We adapted a simple library prep protocol to sequence the amplicons on our weapon of choice – the MiSeq. We were expecting to find a few gaps in the Zika virus genome in the locations of inefficient amplification. To our astonishment, however, we detected reads spanning the entire coding sequence (importantly, including masking out primer binding sites). Figure 1 shows the coverage plot of a mock sample containing ~100,000 viral copies (strain PRVABC59) and 10ng of Hela RNA amplified using Josh and Nick’s protocol, prepared for sequencing using the Kapa Hyper prep kit, pooled with eight samples, and sequenced using the MiSeq v2 500 cycle kit (2x250nt reads). From this sample, ~3 million reads mapped to the Zika virus genome (~93% of the total), giving us an average coverage depth of ~72,000x.

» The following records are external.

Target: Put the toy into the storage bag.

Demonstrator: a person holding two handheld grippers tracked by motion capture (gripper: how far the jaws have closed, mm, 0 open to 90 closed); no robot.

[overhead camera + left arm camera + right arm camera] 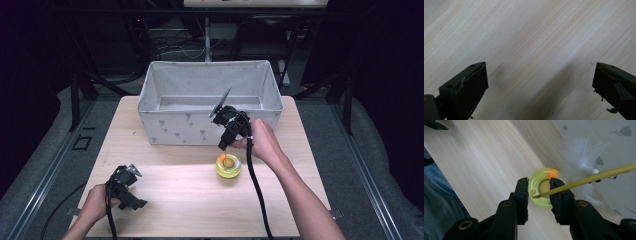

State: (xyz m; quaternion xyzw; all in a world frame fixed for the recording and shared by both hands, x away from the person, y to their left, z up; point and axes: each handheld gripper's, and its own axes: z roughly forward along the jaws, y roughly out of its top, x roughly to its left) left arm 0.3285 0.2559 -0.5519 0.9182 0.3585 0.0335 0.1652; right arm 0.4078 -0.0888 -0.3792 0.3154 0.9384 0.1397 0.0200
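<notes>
Yellow-green and see-through, a round ring toy (228, 166) lies flat on the wooden table (190, 200), right of centre and just in front of a fabric bin (210, 102). An orange ball (222, 157) sits in its rim channel.

In the right gripper view the toy (537, 187) lies beyond the tips of the right gripper (538, 195), whose jaws stand partly apart with the ring showing in the gap between them. A thin yellow stick (584, 180) crosses in front of the right-hand jaw, its end reaching into the gap; whether the jaws pinch it cannot be told. White feathers (580, 161) fan out at the stick's far part, against the bin's (599, 140) patterned grey wall. The ball (552, 173) looks blurred.

From above, the right gripper (225, 145) points down over the toy, held in the right hand (262, 142).

The left gripper (131, 199) rests low at the table's near left corner, well apart from the toy, held in the left hand (97, 200). In its own view the jaws are spread wide over bare wood (531, 50), holding nothing.
</notes>
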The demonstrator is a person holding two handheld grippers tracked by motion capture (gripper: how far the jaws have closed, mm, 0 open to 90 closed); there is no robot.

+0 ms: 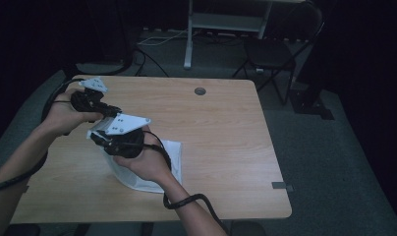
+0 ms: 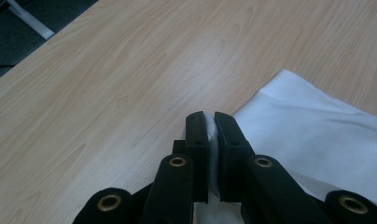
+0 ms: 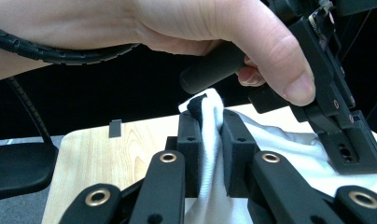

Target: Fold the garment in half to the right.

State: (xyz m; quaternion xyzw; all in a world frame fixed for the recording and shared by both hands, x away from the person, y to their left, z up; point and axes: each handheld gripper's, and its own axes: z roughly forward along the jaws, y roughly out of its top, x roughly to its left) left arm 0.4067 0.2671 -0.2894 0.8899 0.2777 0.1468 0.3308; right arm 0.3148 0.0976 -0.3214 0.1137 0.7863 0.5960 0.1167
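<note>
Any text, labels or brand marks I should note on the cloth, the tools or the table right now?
None can be read. The white cloth is plain, the table is bare wood grain, and the left tool and right tool, both shut on the cloth, carry no marking that can be read.

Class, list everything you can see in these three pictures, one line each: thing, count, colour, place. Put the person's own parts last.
cloth: one, white, on the near left part of the table, pinched by both grippers
table: one, light wood top, middle of the high view
round hole: one, grey, far edge of the table top
small tab: one, grey, near right edge of the table
chair: one, black, on the floor beyond the table
frame: one, pale, at the back, on the floor
left gripper: one, black, shut on the cloth's edge
right gripper: one, black, shut on a fold of cloth
forearms and hands: two, entering from the bottom
</note>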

Since this first run we made a few tweaks to normalize the coverage and streamline the process for MiSeq users. Our version 1 protocol can be found here and will be updated as we make changes. We are also working hard to determine how much virus is required for sequencing (spoiler alert – we have successfully sequenced samples with with Ct >36, Figure 2) and if we can use this approach to accurately call intra-host single nucleotide polymorphisms (iSNVs). This protocol is finally allowing us to sequence Zika virus from clinical samples and to start answering some of the burning questions about the epidemic.
We expect to be able to release our first clinical dataset from Florida shortly.